I decided to update my project to current coding and Core Data practices, as an exercise, and I discovered a couple interesting, if minor, points.

1. Managed Object Context Uses Weak References

The whole purpose of the project was that, if I tried to fetch the same objects in two different Core Data contexts, the transient attributes wouldn’t be preserved.

But now, I found that even doing the same fetch in the same context would return different Objective-C objects, and thus would not preserve the transient attributes for any objects that I had made previously. What had changed? What was going on?
Transient app window showing three rows, with two having nil name attributes, and only the third having a non-nil name

What had changed, as far as I can see, is that Core Data is far more aggressive in deleting in-memory objects that don’t have any references to them except the context. Since my original project was doing a fetch every time it wanted the list of objects, and keeping no permanent reference to them, that meant that every object except the most recent one was going away and being recreated, and thus their transient attributes were not being preserved.

I’ve changed the project to keep its own list of the objects it has created so far, so they’ll stick around until I click the “Refresh” button.

This also means that I don’t need multiple contexts. I can just nil out my own list (and call reset on the context to be sure), and I’ll get new model object instances for my next fetch. This means that I can update my code to use the new NSPersistentContainer class and its main-thread-only viewContext for all my work, without worrying about maintaining multiple main-thread contexts myself.

2. There’s a Trick to Editing a Managed Object Model at Runtime

In my original project, the model was set to not use a transient attribute. If you wanted to test transient attributes for yourself, you had to go in and manually change the model file in my project, rebuild, and run it again.

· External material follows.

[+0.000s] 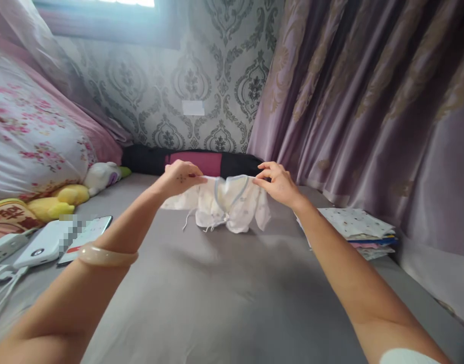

This time around, I decided to do better.

So while I still left that attribute as non-transient on disk, I added some code to edit the model in memory before it is used, and tied that value to a new checkbox in the user interface. This, the comments in NSManagedObjectModel assure me, is totally allowed and supported.

Transient app window showing a new checkbox on the right labeled 'Transient'

Now, if you toggle that checkbox (which deletes the current list contents), you’ll change the behavior to either use a transient name attribute (so that refreshes will nil out the names) or a non-transient name attribute (so that refreshes won’t nil out the names).

The trick? The instance of the model you load from disk can’t be edited at all, even before its use in a persistent container. You have to make a copy of it.

3. In-Memory Stores Can’t Be Transferred

My original project used an on-disk persistent data store, but deleted it every time the app started up.

This time around, instead, I used an in-memory persistent data store, which resets itself on every restart with no muss, no fuss. (This is also very useful for unit tests.)

Now above, I said that if you toggle the “Transient” checkbox, all the current database contents are deleted, right? That’s because I have to throw away the current model, and make a new one with the transient attribute handled in a different way.

If I were using an on-disk persistent store, I could just reload the contents from disk using that new model.

But since I’m using an in-memory persistent store, there’s no on-disk backup to turn to.

And the APIs that Apple provides in NSPersistentStoreCoordinator, as far as I can see, do not allow you to detach an existing store from a coordinator and re-attach it to a new coordinator. It always assumes you can reload the store contents from a file on disk, which makes a new store object.

I’ve long believed that, even though Apple tends to say Core Data is an object management framework independent of storage mechanism, that’s just hogwash. No company I’ve ever worked at uses Core Data for anything serious without backing it with a SQLite database, and all of Core Data’s heavy-duty features are geared towards that configuration.

Here, as we can see, even their APIs favor one kind of store over another. Which is as it should be! But I wish they’d stop pretending.